WHAT YOU HAVE TO DO
Below is a listing from which only part is wanted; return exactly the lines from the one with "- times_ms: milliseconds" up to and including the one with "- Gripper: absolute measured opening".

DATASET SECTION
───
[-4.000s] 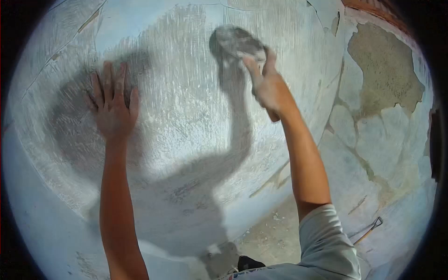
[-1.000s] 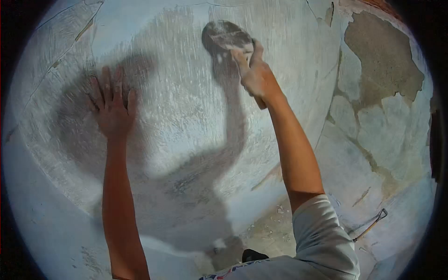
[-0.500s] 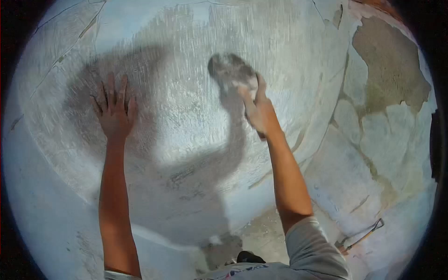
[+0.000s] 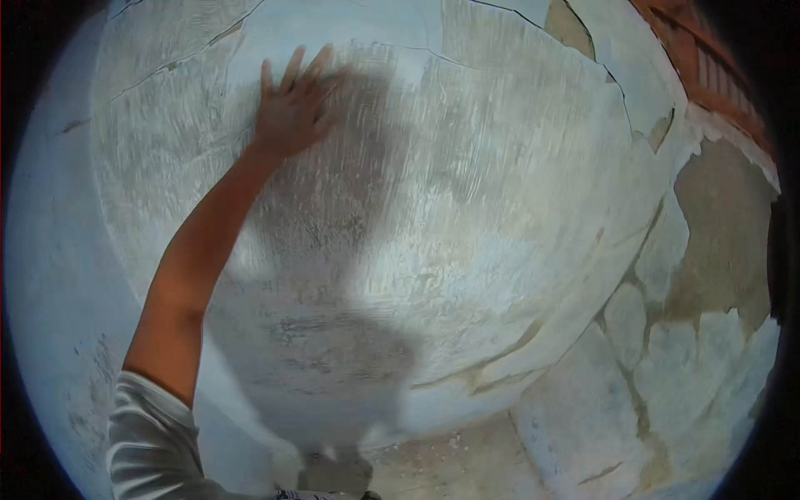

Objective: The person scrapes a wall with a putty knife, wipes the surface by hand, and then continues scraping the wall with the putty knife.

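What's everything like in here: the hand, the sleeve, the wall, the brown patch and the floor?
Left hand: open, fingers spread, up at the wall.
Sleeve: wrinkled, above the elbow.
Wall: streaky and rough, cracked near the top.
Brown patch: bare, with jagged edges.
Floor: small pale crumbs scattered on it.

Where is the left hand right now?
In the head view, the left hand is at upper left, fingers spread over the scratched wall, at the dark shadow's upper-left edge.
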Available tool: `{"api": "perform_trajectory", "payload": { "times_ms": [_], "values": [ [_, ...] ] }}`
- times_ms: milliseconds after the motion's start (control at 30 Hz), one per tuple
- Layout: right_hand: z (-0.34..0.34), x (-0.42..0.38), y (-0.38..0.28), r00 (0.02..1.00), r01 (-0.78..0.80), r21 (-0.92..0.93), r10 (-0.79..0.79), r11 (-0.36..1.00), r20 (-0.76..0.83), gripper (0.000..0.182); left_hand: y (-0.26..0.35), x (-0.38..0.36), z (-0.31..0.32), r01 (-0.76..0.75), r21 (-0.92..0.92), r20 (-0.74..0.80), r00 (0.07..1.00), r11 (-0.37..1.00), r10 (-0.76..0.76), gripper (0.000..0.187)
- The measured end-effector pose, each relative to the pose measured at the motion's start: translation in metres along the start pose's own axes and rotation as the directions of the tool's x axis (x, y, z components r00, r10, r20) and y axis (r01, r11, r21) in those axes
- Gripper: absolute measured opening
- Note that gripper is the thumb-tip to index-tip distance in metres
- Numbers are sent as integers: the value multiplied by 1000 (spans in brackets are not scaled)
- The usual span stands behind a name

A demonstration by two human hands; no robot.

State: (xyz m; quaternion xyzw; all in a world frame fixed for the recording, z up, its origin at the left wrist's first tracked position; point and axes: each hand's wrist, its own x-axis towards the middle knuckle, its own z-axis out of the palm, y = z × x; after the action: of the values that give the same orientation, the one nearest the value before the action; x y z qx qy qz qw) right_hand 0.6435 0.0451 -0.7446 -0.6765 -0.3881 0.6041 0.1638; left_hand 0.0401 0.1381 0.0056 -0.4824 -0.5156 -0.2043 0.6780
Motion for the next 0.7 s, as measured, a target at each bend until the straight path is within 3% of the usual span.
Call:
{"api": "perform_trajectory", "payload": {
  "times_ms": [67, 133, 167, 200, 233, 267, 300, 367, 400, 433, 500, 533, 633, 667, 700],
  "values": [
    [-4, 3, -18, 1000, 26, -43, -26, 999, 5, 77, 40, 44, 12, 255, 112, -33, 967, 960, -253, 68],
    [-5, 7, -34, 998, 62, -71, -61, 996, 17, 76, 91, 54, 41, 256, 64, -118, 962, 965, -247, 59],
    [-4, 9, -42, 996, 84, -79, -83, 993, 22, 75, 128, 39, 74, 47, 24, 35, 998, 999, -48, 55],
    [-4, 12, -51, 994, 109, -87, -107, 990, 29, 74, 159, 25, 79, -193, -171, 9, 980, 966, 197, 53],
    [-3, 12, -58, 991, 132, -92, -129, 987, 38, 74, 190, 11, 83, -407, -358, -17, 903, 840, 430, 51],
    [-1, 12, -66, 988, 154, -89, -150, 984, 47, 73, 217, -12, 105, -444, -643, 106, 755, 624, 647, 53],
    [1, 13, -74, 983, 178, -88, -173, 980, 58, 73, 218, 6, 61, -590, -601, 177, 559, 539, 810, 60],
    [1, 15, -86, 978, 204, -87, -199, 975, 66, 72, 192, 37, 70, -450, -491, 84, 828, 746, 554, 61],
    [3, 15, -90, 976, 211, -80, -206, 974, 68, 71, 174, 54, 80, -354, -452, 19, 914, 819, 406, 62],
    [4, 14, -93, 975, 217, -78, -212, 973, 69, 71, 152, 80, 78, -37, -405, 126, 987, 914, 96, 62],
    [6, 12, -98, 974, 219, -77, -214, 973, 73, 70, 110, 116, 67, 275, -129, -49, 958, 953, -283, 62],
    [7, 12, -99, 974, 220, -82, -215, 972, 72, 69, 100, 123, 65, 307, 72, -316, 909, 949, -270, 62],
    [11, 10, -102, 973, 225, -103, -218, 969, 78, 68, 135, 95, 63, 31, -134, -174, 983, 991, -54, 63],
    [15, 9, -102, 972, 227, -114, -218, 967, 86, 67, 148, 80, 81, -226, -211, 60, 968, 951, 243, 64],
    [17, 8, -102, 971, 229, -130, -218, 965, 95, 67, 158, 64, 94, -423, -345, 264, 813, 838, 519, 65]
  ]
}}
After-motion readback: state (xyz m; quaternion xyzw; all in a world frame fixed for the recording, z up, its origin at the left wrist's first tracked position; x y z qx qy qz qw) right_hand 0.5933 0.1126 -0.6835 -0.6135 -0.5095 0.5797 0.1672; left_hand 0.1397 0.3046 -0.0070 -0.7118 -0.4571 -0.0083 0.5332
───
TASK ANSWER
- times_ms: milliseconds after the motion's start (control at 30 Hz), one per tuple
- Layout: right_hand: z (-0.34..0.34), x (-0.42..0.38), y (-0.38..0.28), r00 (0.02..1.00), r01 (-0.78..0.80), r21 (-0.92..0.93), r10 (-0.79..0.79), r11 (-0.36..1.00), r20 (-0.76..0.83), gripper (0.000..0.182); left_hand: y (-0.26..0.35), x (-0.38..0.36), z (-0.31..0.32), r01 (-0.76..0.75), r21 (-0.92..0.92), r20 (-0.74..0.80), r00 (0.07..1.00), r11 (-0.37..1.00), r10 (-0.76..0.76), gripper (0.000..0.187)
- The measured end-effector pose, each relative to the pose measured at the motion's start: translation in metres along the start pose's own axes and rotation as the directions of the tool's x axis (x, y, z components r00, r10, r20) and y axis (r01, r11, r21) in those axes
- Gripper: absolute measured opening

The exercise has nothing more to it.